News Analysis

Does Tafida’s victory offer hope for other parents?

Tafida's parents (courtesy Simon Caldwell)

Any day now, Tafida Raqeeb will be airlifted out of Britain for treatment at a specialist children’s hospital in Italy. Her parents, Shelina Begum and Mohammed Raqeeb, are free to take her to the Gaslini Hospital in Genoa following a ruling in the High Court last week.

In granting permission for Tafida to leave the country, Mr Justice MacDonald also rejected applications by the NHS that ventilation and other “treatment” be withdrawn from the five-year-old – who suffered severe bleeding to her brain in February – with the intention that she dies.
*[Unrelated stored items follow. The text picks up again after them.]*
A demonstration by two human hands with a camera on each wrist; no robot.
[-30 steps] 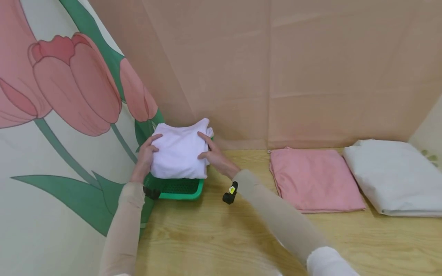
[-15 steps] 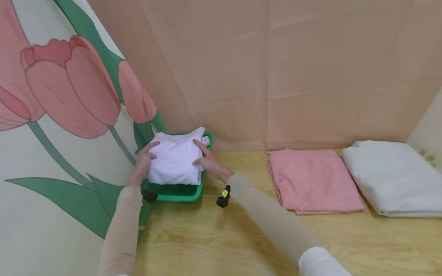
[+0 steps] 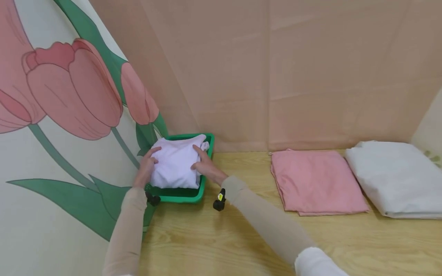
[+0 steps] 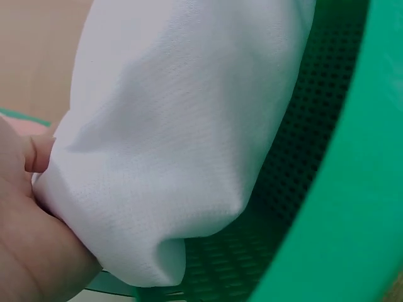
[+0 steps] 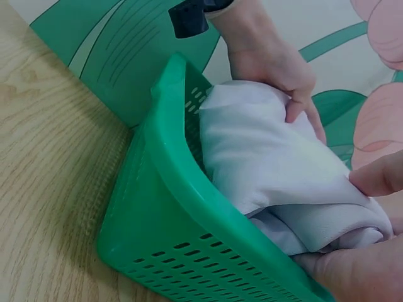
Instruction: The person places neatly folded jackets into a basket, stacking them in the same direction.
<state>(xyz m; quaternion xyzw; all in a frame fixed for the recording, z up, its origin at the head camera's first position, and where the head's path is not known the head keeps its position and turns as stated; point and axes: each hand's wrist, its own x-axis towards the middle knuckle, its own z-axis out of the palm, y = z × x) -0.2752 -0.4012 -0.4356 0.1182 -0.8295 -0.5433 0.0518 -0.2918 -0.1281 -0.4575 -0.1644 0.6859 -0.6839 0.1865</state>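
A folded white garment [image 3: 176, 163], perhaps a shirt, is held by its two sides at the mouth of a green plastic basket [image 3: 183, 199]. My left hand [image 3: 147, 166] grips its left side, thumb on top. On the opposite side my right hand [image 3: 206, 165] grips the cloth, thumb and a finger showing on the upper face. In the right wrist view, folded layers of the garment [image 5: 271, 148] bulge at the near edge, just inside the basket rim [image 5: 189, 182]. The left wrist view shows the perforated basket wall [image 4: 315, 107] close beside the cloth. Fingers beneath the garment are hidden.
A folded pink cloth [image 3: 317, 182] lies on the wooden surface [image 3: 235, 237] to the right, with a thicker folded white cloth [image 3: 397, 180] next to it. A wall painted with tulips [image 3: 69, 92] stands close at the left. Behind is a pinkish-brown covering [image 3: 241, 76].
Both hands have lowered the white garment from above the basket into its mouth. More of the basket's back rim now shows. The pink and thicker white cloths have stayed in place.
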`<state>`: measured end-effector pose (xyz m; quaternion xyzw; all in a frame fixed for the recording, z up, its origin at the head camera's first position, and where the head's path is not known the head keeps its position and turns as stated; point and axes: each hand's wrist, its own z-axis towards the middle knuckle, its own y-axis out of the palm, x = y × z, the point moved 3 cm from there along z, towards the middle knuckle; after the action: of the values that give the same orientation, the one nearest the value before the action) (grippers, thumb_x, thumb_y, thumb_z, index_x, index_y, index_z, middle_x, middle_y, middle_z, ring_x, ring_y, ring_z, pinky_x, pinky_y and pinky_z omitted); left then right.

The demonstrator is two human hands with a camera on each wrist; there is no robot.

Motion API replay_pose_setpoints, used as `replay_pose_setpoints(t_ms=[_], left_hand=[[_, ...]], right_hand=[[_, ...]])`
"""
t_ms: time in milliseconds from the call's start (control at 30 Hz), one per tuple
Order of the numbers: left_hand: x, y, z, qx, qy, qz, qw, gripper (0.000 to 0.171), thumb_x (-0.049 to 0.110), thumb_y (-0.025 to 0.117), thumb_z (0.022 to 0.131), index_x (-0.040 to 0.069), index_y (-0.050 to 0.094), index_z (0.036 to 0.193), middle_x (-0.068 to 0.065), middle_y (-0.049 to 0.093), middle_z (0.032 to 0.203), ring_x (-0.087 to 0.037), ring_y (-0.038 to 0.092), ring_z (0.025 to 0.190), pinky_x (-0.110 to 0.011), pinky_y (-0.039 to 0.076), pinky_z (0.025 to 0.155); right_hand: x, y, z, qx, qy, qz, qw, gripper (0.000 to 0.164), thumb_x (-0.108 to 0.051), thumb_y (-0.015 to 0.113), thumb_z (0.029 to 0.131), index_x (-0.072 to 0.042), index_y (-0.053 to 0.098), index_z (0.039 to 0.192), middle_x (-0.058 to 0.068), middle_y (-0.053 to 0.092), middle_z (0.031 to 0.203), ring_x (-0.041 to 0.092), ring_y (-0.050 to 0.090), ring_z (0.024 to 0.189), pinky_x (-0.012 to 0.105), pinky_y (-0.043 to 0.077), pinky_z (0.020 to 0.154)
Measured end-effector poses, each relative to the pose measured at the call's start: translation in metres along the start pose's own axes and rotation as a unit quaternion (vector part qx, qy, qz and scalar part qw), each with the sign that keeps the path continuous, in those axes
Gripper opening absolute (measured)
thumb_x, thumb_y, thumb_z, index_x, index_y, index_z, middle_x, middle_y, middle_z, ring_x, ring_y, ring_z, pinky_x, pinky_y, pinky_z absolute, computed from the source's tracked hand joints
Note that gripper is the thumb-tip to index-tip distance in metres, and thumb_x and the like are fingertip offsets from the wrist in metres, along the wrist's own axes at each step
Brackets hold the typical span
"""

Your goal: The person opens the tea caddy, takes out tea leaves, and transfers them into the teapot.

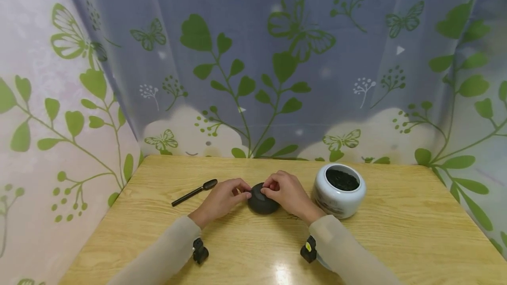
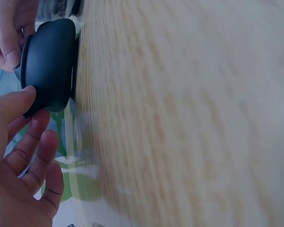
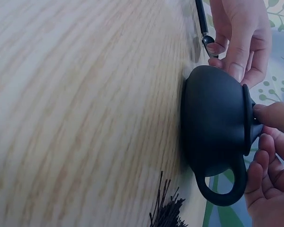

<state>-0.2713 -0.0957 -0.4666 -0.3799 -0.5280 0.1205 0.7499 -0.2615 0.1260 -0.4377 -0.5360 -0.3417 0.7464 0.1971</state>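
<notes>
A small black teapot (image 1: 263,203) stands upright on the wooden table, its lid seated on top. My left hand (image 1: 223,198) pinches the pot's side near the rim with thumb and index finger; in the left wrist view its other fingers are loosely bent. My right hand (image 1: 288,192) holds the lid's knob between thumb and fingers. In the right wrist view the looped handle (image 3: 225,191) of the pot shows below the lid (image 3: 249,120), close to my right fingers. The knob itself is mostly covered by the fingertips.
A white ceramic jar (image 1: 336,203) filled with dark tea leaves (image 1: 342,180) stands right of my right hand. A black tea scoop (image 1: 194,192) lies left of my left hand. Loose dark tea leaves (image 3: 168,213) lie beside the pot. A patterned curtain (image 1: 253,78) hangs behind the table (image 1: 253,250).
</notes>
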Motion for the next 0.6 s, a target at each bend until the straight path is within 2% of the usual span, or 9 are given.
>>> replay_pose_setpoints(t_ms=[600], left_hand=[[0.0012,0.0011,0.0004,-0.003,-0.013,0.005,0.9999,0.01,0.025,0.075,0.106,0.022,0.078,0.115,0.005,0.076,0.108,-0.012,0.066,0.092,-0.03,0.055,0.08]], right_hand=[[0.0003,0.002,-0.0017,0.015,-0.002,-0.008,1.0,0.006,-0.021,0.083,0.099,-0.015,0.08,0.099,-0.003,0.063,0.089,0.01,0.054,0.078,0.03,0.048,0.075]])
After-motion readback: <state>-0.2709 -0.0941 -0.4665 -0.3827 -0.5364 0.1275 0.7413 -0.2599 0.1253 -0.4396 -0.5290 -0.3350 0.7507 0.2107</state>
Barts Health NHS Trust announced the next day that it would not appeal the ruling, thereby conceding a rare legal victory to parents who disagree with doctors about whether death is in the “best interests” of their child.

There was, in fact, also disagreement about the prognosis, with doctors at the Royal London Hospital insisting that nothing more could be done for Tafida, while her parents were equally emphatic that she simply needed time and the right treatment to continue to improve. Tafida, for example, stretches her fingers when her parents ask her to, and one video posted on the Save Tafida Facebook and Twitter accounts shows the girl recoiling at the sudden sensation of water on her hands (yet according to clinicians, she is in a semi-comatose state and can feel nothing).

Just how much Tafida will improve remains to be seen. But at the Gaslini she will undergo physiotherapy and will be taken out in a wheelchair, possibly spending sunny afternoons on the hospital’s private beach. It was accepted in the High Court that she might live for another 20 years.

In the meantime, the legal system and the NHS will be digesting the judge’s 70-page ruling, which gave weight, among other things, to such principles as the “sanctity of life”, the rights of parents and the religious views of patients and their families (Tafida and her family are Muslims).

In relation to the law, Shelina feels strongly that no parent should suffer the same emotional and financial costs she and her husband have endured by going to court for the right to take a gravely sick child for treatment in an overseas centre of excellence.

“We have always had Tafida’s best interests at heart and we have never wanted to come to court to have to argue for our rights to seek continued care in a world-class hospital willing to give her the treatment she needs,” she told journalists.

“The entire experience of having to fight for our daughter’s life over the last three months has been exhausting and traumatic for all of her family members and we are glad it is now finally over.”

Such an experience has resulted in Shelina, a solicitor, forming the view that laws which have allowed the state to unjustifiably override parental rights, such as the Children Act 1989, should urgently be revisited and amended. “I remember reading about those other cases – Charlie Gard and Alfie Evans – and thinking that parents should be allowed to have the final say,” she told the Daily Mail. “But never in my wildest dreams did I think it would happen to us.

“This has been a victory for all parents. It shows that parents’ rights won’t be taken away and it recognises the value of disabled children. Tafida might be profoundly disabled but her life is still of value.”